Effect of the storage conditions on mechanical properties and microstructure of biodegradable baked starch foams
2016
Palma-Rodríguez, Heidi María | Berrios, José De Jesús | Glenn, Gregory | Salgado-Delgado, Rene | Aparicio-Saguilán, Alejandro | Rodríguez-Hernández, Adriana Inés | Vargas-Torres, Apolonio
Starch-based foams (SBFs) were prepared with corn, potato, tapioca, and chayotextle starches. A compression baking process was used to develop the SBFs. Biodegradation studies showed that different sources of starch have a particular behavior.
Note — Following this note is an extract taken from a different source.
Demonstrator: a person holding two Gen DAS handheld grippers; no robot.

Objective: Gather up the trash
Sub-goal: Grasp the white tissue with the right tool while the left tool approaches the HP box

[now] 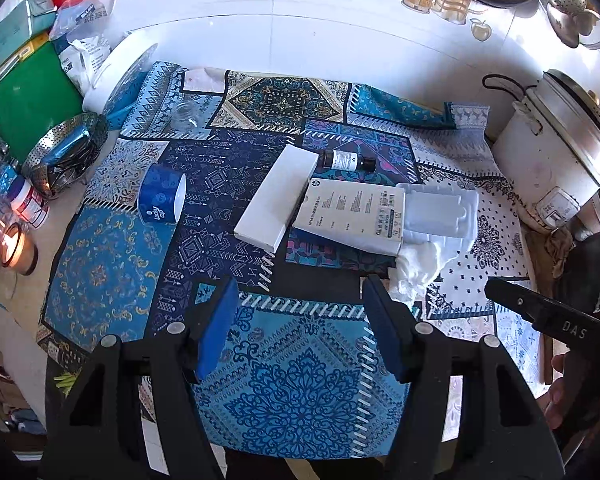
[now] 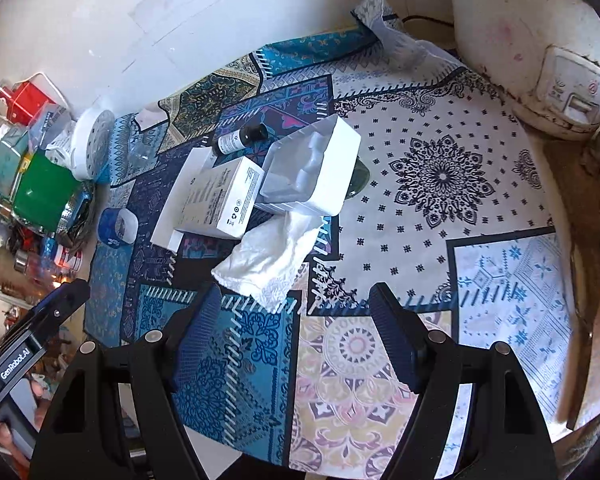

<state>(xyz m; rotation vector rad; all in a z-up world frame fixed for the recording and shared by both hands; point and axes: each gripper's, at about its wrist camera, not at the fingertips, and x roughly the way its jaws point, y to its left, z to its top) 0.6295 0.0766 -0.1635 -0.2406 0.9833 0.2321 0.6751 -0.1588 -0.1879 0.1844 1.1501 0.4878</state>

The starches showed values of degradation of ~85%, while the degradation of SBFs was ~70%. The SBFs were conditioned at relative humidities (RHs) of 0 and 75% and temperatures of 4 and 65°C. The starch source used to prepare the SBFs did not have an effect on the mechanical properties, but the storage conditions showed a significant effect on those properties; an increase of RH causes an increase in the mechanical properties. A similar behavior was observed in the conditioned SBFs at different temperatures. The increase of the storage temperature showed a slight reduction in the values of elongation at break. Microscopy revealed that the conditions of RH and storage temperature affect the internal structure of the SBFs.